There is a famous Indian drink, quite like a yogurt smoothie, known as lassi. A man who sold lassi in India was faced with the problem of growing crowds, and wanted to make work easier for himself. The solution – he got a washing machine and made his lassi inside one. It was making the link between a washing machine and a traditional churner that probably set off this trend as more and more people use their washing machines as a party smoothie blender. Examples of such innovation in the places where you least expect them are plenty.

I think one of the first things we as architects should be enabling is bridging the gap so that technology is not just universally available, but specifically available to the lowest rung of people who are actually the workers, the makers.

One of the first questions I had asked after getting to IAAC and the Fab-Lab was that if the Fab Lab had ever gone rural. I was told it hadn’t. I feel we’re missing a new range of possibilities by not taking these machines and merely making them available to do what they can after introducing them to the rural population. And by rural I mean people who aren’t the designed user base for a CNC miller or a laser cutting machine. People who are not exposed to the possibilities of digital fabrication and tools.

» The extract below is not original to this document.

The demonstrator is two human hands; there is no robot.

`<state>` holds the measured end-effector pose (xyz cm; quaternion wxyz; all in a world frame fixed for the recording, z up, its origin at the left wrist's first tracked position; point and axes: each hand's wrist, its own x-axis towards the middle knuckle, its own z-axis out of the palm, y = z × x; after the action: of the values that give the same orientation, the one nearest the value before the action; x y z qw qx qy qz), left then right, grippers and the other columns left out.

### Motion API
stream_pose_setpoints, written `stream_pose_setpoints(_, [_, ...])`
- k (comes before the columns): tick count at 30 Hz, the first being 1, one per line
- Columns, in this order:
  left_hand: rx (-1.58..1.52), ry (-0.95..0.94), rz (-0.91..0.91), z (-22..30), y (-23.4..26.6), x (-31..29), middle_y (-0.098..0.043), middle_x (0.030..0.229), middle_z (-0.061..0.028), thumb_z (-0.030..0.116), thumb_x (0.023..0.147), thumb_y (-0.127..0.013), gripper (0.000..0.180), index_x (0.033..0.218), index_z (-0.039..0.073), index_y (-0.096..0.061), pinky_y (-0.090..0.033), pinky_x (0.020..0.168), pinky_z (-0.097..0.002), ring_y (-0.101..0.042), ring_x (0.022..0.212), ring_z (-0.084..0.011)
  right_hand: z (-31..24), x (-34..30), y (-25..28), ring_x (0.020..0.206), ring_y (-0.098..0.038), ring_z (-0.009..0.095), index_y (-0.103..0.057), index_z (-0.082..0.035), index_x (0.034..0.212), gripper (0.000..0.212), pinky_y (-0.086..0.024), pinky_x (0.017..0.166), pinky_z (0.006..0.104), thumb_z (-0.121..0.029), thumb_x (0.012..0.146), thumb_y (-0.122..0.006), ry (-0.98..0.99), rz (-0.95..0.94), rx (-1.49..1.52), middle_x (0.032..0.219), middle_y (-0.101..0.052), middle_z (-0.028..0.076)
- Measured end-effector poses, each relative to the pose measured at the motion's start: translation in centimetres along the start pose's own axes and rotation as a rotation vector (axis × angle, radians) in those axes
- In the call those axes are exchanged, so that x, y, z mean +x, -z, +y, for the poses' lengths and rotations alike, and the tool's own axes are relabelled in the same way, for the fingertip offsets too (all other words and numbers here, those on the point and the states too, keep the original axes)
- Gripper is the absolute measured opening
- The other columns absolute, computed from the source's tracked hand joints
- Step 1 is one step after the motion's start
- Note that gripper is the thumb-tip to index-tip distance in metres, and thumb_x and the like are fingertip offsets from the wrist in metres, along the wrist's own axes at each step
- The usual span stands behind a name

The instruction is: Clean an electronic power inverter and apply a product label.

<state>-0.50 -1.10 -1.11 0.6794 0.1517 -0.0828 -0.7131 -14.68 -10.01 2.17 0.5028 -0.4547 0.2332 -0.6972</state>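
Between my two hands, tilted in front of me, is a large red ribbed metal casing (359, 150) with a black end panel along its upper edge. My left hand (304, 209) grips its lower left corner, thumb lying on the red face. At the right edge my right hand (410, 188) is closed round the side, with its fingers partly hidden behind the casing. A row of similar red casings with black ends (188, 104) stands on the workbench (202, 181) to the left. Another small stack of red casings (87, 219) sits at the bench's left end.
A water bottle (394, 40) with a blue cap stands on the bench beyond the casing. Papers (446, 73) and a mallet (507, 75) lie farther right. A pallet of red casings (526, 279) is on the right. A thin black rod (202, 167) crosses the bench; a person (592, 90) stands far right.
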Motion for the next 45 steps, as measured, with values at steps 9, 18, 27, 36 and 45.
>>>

I can see this working in India. Carpenters, artisans, weavers, tailors, laborers of all kinds employed in making a variety of things with these new machines that can add another dimension to their ability to manipulate material. The idea will give more than just insight on how to use these machines – it will probably lead to the future of these machines in the sense of their application and use. It would be a great experiment, if nothing else, to see what happens if technology disrupts a linear evolutionary development process and that could be the icing on the cake.

There is only one way to discover this- to do it and I wait for the day I can either do something like this, or see it happen.